The other day, a snowy Saturday, I sat in my unheated but warm apartment and read stories. Among the stories were “The Wood-Sprite,” “Russian Spoken Here,” and “Sounds,” each by Vladimir Nabokov. As the wood-sprite opened the door, the cold air blew in, and a runny candle flame tilted, I felt a familiar hot prickly feeling. I knew the feeling wasn’t from my thermal socks or the neighbors’ heat leaking in on all sides because I had felt the strange feeling before, and so has any writer who has read Mr. Nabokov. The feeling is jealousy.

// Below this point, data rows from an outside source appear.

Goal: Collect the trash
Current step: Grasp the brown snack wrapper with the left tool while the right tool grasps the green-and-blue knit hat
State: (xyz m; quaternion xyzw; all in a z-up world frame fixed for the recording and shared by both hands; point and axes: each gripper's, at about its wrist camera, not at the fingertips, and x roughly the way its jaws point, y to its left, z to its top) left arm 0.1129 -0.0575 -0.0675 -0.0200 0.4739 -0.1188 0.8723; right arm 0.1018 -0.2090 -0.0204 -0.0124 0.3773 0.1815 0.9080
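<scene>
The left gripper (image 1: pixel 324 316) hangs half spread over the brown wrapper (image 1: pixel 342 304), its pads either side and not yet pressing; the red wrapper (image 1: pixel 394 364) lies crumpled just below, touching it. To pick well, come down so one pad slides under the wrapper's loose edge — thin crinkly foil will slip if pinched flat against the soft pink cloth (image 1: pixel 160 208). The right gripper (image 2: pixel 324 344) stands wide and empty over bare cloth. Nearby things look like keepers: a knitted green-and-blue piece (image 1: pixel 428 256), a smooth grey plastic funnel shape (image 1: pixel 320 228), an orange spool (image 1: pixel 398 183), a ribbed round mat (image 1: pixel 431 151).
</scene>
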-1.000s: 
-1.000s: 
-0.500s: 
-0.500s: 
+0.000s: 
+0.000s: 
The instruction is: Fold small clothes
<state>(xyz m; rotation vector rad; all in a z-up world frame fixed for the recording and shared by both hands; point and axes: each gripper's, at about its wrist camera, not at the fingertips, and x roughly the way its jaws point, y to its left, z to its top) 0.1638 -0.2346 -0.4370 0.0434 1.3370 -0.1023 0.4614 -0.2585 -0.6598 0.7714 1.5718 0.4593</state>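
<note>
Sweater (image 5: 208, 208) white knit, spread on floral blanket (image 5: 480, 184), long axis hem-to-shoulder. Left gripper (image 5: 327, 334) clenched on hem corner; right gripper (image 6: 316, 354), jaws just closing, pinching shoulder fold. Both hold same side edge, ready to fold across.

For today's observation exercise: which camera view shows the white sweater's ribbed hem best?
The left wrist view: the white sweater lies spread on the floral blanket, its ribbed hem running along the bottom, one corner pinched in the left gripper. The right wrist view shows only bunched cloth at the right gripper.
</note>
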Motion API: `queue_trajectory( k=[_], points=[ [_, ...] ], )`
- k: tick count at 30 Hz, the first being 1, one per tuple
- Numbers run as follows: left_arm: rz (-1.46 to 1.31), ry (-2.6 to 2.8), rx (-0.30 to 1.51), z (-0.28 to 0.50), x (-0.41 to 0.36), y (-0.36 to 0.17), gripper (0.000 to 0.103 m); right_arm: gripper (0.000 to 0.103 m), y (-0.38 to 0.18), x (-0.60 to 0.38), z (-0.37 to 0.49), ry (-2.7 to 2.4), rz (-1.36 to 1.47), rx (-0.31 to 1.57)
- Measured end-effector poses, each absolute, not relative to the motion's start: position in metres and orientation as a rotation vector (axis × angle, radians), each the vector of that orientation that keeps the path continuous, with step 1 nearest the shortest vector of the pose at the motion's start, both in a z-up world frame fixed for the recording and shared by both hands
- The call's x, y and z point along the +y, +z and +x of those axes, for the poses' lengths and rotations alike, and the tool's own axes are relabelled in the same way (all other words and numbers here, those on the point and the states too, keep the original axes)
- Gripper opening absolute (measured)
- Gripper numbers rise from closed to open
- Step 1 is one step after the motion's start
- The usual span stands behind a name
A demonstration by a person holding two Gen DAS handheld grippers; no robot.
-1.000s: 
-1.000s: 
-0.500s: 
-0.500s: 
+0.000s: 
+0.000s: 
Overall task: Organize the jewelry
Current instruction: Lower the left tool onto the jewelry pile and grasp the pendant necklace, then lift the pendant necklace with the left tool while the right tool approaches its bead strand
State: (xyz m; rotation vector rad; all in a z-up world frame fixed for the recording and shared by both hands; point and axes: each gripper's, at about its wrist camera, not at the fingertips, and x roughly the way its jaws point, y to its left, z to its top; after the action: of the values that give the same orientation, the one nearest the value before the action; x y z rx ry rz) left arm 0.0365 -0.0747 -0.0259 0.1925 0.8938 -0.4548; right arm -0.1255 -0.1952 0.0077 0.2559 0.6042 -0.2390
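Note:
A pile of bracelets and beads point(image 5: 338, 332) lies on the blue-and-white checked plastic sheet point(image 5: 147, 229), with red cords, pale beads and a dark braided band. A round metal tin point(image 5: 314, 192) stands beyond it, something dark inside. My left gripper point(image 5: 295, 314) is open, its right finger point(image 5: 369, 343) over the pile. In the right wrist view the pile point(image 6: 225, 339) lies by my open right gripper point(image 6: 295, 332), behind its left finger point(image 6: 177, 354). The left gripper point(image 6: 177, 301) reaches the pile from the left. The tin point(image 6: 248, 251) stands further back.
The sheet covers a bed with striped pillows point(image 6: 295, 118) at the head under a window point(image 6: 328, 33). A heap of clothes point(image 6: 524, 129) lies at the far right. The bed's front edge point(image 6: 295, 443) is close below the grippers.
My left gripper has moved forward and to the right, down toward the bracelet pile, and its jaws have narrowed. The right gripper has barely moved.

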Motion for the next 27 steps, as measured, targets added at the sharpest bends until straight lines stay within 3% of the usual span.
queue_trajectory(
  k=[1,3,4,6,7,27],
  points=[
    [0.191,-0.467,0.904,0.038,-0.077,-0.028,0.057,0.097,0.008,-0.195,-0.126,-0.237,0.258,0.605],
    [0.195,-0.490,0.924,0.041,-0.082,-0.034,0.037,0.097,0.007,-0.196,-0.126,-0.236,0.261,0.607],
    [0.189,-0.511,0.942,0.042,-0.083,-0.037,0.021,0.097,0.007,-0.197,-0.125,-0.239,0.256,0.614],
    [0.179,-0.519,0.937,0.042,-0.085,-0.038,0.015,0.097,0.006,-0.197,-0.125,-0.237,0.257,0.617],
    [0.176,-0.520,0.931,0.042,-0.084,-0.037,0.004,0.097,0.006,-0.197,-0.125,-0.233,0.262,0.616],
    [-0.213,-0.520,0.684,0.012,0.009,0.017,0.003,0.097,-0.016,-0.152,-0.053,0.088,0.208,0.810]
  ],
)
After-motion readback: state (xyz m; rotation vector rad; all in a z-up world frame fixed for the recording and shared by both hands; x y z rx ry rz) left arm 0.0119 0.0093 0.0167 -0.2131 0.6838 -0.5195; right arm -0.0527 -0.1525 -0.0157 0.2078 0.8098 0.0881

Mr. Nabokov grew up speaking English, French, and Russian. His love was butterflies. According to his memoir, he was a synesthetic to whom “b” appeared red, “c” light blue. What an advantage! While reading “Sounds,” I wondered what colors shone through the clatter.

Here’s a snippet:

“The drainpipe rattled and choked. You were playing Bach. The piano had raised its lacquered wing, under the wing lay a lyre, and little hammers were rippling across the strings. The brocade rug, crumpling into coarse folds, had slid partway off the piano’s tail, dropping an opened opus onto the floor. Every now and then, through the frenzy of the fugue, your ring would clink on the keys as, incessantly, magnificently, the June shower slashed the windowpanes.”

Orange? Blue? I can see only the gray day, the black piano, the ivory keys. The sounds, though, are rich. We hear sounds given to us directly by Nabokov (the choking drainpipe, the slashing rain). We can hear the piano’s sound even though Nabokov uses no sonic language to describe its music (no choking, no slashing). And along with the sounds playing in the picture created by Nabokov’s words, we can hear the song of his language: his famous sound repetitions (“opened opus” and “frenzy of the fugue”), the varied rhythm of his line, and the harsh “k” sounds to go with the patter of rain on glass.

How does the story sound and feel when overlaid with colors?